She travels to places I can’t see, whispering hushed words of reassurance to her dolls and teddies, her “friends” who she believes speak back to her.
At night, I hear her conversing with John Jelly Moo, the other friend I can’t hear. He lives by her side, although sometimes he’s not there. He’s real in her mind. She can see him.
Outside, she talks to the birds. Shouting or laughing, stretching her arms wide as she tries to reach up to the sky. Frustrated, she bends down to the earth, searching for worms she can whisper to. Whispering is her new favourite thing.
When the rain whips at the windows like angry tentacles, she retreats into an indoor world of supermarkets and baking, houses and boats. It’s a world I’m sometimes given restricted access to, but only when she needs a customer to visit the shop.

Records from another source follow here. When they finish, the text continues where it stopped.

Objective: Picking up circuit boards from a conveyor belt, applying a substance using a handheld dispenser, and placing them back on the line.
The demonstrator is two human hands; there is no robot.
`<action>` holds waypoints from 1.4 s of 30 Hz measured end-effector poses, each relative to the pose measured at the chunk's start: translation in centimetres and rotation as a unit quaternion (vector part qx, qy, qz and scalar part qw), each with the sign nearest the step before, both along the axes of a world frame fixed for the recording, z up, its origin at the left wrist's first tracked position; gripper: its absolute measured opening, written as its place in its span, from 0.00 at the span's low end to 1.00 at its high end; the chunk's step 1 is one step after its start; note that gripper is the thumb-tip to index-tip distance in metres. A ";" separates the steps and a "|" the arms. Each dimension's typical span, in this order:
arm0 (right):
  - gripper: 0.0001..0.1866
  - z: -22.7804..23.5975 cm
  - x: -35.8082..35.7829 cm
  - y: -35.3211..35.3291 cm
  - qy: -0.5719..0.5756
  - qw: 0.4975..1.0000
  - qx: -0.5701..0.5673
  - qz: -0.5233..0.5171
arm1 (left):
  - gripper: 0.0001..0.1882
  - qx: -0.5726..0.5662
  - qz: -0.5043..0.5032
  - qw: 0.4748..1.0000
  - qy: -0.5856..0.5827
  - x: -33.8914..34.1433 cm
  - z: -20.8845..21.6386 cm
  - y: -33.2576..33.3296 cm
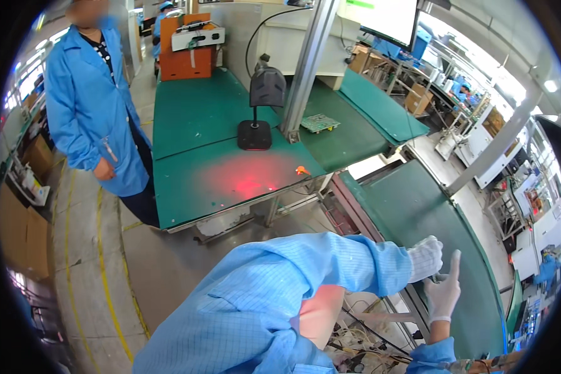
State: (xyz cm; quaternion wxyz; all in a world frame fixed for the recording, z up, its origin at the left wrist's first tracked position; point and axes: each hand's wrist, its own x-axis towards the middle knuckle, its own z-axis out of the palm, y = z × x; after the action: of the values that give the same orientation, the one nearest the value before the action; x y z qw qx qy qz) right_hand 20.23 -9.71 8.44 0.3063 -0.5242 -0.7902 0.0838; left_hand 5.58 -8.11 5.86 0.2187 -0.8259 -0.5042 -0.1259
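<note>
Both hands wear white gloves and are close together over the green belt of a conveyor (417, 193) at the right. My left hand (425, 257) reaches across with its fingers curled closed; whether anything sits inside them is hidden. Just below it, my right hand (443, 296) has one finger stretched upward and apart from the rest, and no object shows in it. A small dark patch between the two hands is too small to make out. Blue sleeves cover both arms.
A black scanner on a stand (254, 134) throws red light onto a green table (187, 187). Beyond it lies a green circuit board (320, 123) by a metal post (308, 68). A person in a blue coat (87, 106) stands at the left. Tangled cables (361, 340) hang below the conveyor.
</note>
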 end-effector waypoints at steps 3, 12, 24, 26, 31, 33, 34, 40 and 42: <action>0.50 0.9 -0.3 -1.1 0.009 0.998 -0.020 0.051 | 0.09 -0.055 -0.038 0.990 -0.126 -0.5 -0.2 -0.5; 0.40 0.1 8.1 -1.1 0.327 0.939 -0.103 0.007 | 0.19 0.252 0.136 0.954 -0.088 -16.2 11.3 -3.1; 0.17 -6.8 11.2 0.1 -0.132 0.985 0.079 -0.075 | 0.26 -0.012 -0.025 0.996 -0.087 -22.4 0.8 -23.8; 0.18 -4.0 8.8 -3.0 -0.154 0.981 0.092 -0.078 | 0.26 -0.004 -0.056 0.977 -0.207 -22.4 -1.4 -25.9; 0.20 -3.8 8.2 -3.7 -0.137 0.973 0.161 -0.095 | 0.27 -0.144 0.060 0.602 -0.783 -20.4 -1.3 -30.3; 0.21 -3.6 8.1 -4.2 -0.144 0.970 0.159 -0.116 | 0.27 -0.131 -0.028 0.380 -0.915 -20.7 -0.9 -30.2; 0.22 -3.4 7.5 -3.9 -0.139 0.975 0.131 -0.117 | 0.24 -0.119 -0.054 0.293 -0.947 -21.7 -2.3 -30.1; 0.18 -8.3 10.5 0.2 -0.151 0.969 0.178 -0.076 | 0.21 -0.130 -0.015 0.312 -0.941 -24.5 -1.9 -32.6; 0.19 -8.1 10.0 0.2 -0.148 0.978 0.106 -0.103 | 0.21 -0.100 -0.009 0.358 -0.928 -25.0 -2.0 -32.4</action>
State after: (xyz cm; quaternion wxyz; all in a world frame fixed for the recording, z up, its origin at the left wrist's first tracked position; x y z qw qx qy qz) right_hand 30.21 -9.51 0.30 0.2467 -0.5737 -0.7731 -0.1110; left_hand -19.38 -40.51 3.88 -0.4732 -0.2058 -0.3886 -0.7634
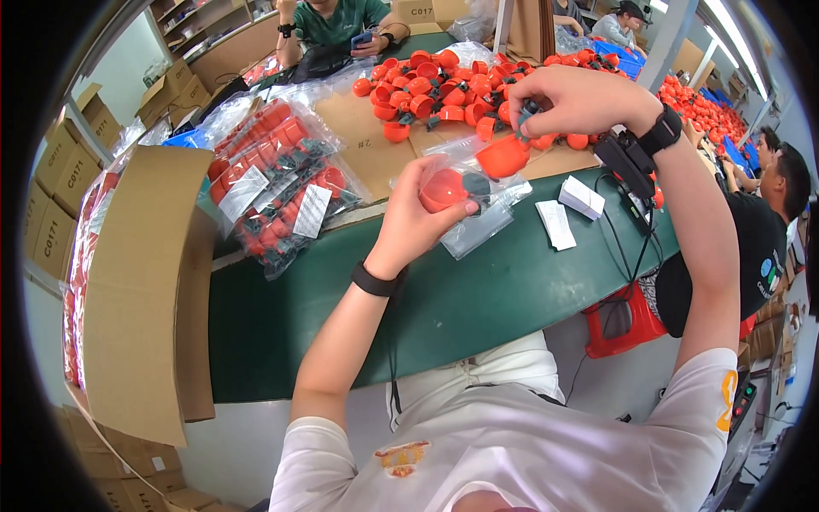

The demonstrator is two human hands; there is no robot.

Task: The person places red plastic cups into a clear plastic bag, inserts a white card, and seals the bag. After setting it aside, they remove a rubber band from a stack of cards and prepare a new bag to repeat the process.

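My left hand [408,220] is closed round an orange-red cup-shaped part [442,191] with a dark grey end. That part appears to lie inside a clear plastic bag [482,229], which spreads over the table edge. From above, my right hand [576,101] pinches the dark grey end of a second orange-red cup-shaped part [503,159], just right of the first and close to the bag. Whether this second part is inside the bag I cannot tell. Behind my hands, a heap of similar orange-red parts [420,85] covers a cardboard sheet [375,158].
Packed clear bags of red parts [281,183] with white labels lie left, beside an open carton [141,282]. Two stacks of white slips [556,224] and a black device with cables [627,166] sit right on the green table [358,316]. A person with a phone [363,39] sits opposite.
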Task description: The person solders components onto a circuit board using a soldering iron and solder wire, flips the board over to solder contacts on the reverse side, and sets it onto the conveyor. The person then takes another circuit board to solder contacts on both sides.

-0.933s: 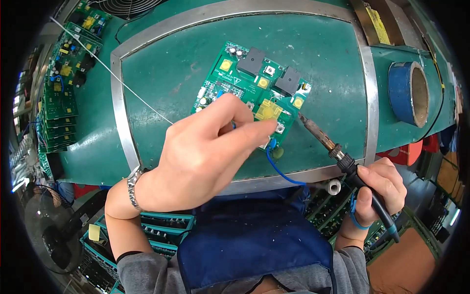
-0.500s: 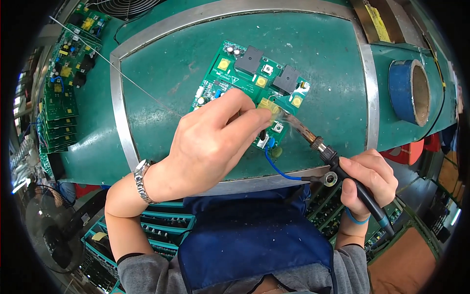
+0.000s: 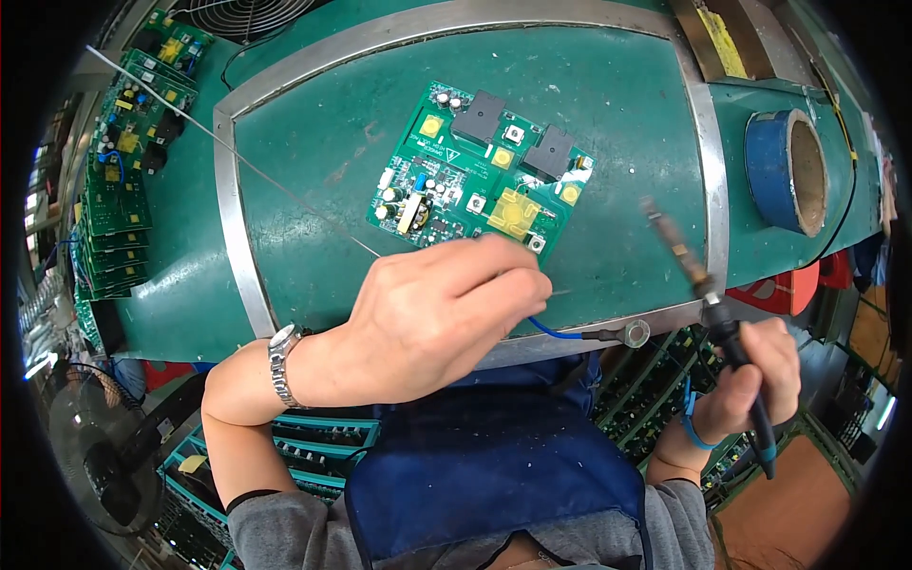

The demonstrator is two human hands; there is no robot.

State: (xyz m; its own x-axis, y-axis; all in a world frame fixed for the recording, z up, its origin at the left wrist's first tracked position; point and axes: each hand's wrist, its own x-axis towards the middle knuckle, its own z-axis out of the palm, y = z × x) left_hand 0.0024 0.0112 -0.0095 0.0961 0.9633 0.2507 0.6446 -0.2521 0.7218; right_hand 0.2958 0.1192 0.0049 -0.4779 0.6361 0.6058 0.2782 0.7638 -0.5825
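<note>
A green circuit board with two black block parts and yellow patches lies on the green work surface. My left hand hovers over its near edge, fingers pinched on a thin solder wire that runs in from the far left. A short bit of the wire pokes out past the fingertips. My right hand grips a soldering iron, its blurred tip pointing up and away, apart from the board. From beneath my left fingers comes a blue lead ending in a ring terminal; its board end is hidden.
Metal strips frame the work surface. A blue tape roll stands at the right, below a metal tray. Stacked circuit boards line the left side. A fan stands at lower left, near racks of boards.
The soldering iron has swung right, off the board. My left hand has drawn back toward me and slightly right with the solder wire, uncovering the board's lower part.
</note>
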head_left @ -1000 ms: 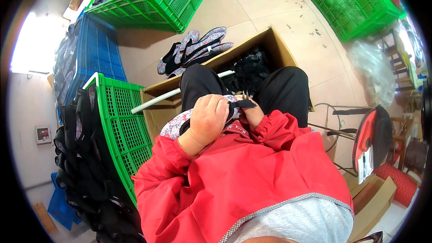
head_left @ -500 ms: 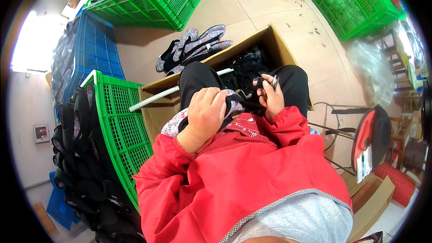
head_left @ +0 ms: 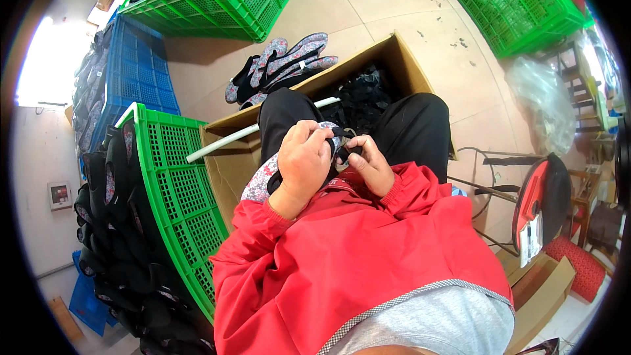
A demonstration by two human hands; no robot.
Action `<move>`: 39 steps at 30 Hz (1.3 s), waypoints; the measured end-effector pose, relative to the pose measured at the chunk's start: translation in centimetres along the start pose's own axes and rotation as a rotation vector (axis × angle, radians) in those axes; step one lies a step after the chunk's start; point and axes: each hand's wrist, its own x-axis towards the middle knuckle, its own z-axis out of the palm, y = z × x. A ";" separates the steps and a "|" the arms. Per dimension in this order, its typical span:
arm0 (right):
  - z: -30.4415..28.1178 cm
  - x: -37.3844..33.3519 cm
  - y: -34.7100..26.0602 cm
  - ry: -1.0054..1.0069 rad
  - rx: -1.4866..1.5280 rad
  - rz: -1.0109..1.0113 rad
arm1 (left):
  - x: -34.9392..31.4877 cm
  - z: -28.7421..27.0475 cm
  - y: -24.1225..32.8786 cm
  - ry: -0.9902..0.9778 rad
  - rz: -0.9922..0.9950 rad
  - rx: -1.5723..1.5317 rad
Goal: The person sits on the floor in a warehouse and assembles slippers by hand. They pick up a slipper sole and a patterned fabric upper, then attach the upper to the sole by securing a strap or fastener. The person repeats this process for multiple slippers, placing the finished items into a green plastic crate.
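Note:
Over my lap, my left hand (head_left: 303,161) is closed around a black shoe with a floral-patterned sole (head_left: 260,182). Most of the shoe is hidden beneath that hand and the red sleeve. My right hand (head_left: 369,165) is at the shoe's far end, fingers bent and pinched together close to its black edge. A small metal tool that looks like thread snips was in it a moment ago; now the fingers mostly cover whatever they hold. Between my knees stands an open cardboard box (head_left: 368,52) with black scraps (head_left: 368,95) inside.
Several floral-soled shoes (head_left: 289,66) lie on the floor beyond the box. A white tube (head_left: 223,143) crosses the box's left side. At left stand a green crate (head_left: 172,164), black shoes (head_left: 121,243) and a blue crate (head_left: 141,69). To the right is a round-seated stool (head_left: 545,197).
My right hand has come left and down from above my right knee to the shoe, its fingers closing in beside my left hand. The left hand has shifted slightly, still holding the shoe.

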 end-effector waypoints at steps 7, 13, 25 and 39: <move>1.4 0.0 1.0 0.115 -0.046 -0.002 | -0.3 0.9 0.1 0.035 -0.062 0.015; 1.4 0.1 2.3 0.164 -0.228 -0.046 | -0.2 1.3 0.0 0.051 -0.068 0.028; 2.5 0.4 2.7 0.257 -0.324 -0.126 | -0.1 1.6 -0.1 0.048 -0.115 0.009; 2.5 0.6 3.1 0.292 -0.370 -0.149 | 0.0 1.8 -0.1 0.039 -0.143 0.017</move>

Inside her den she arranges the toys around her, gathering the troops for the next installment of her mission. “Get the playdough,” I hear her whisper. “We need a cushion now,” she commands. No one moves, but she seems happy enough with their efforts. “Good girl” she mutters, before closing the curtain and buttoning herself away.
I’m on the outside, looking in. Entry to this world is strictly VIP only. You are deemed incredibly special if you’re allowed inside.
There is one game I am needed for though. It involves hair and a brush. I’m instructed to sit quietly and wait. “I make you pretty Mummy,” she nods knowingly. I submit to the pulling fingers of a toddler immersed in the new role of hairdresser.
My toddler has gone to fight crocodiles.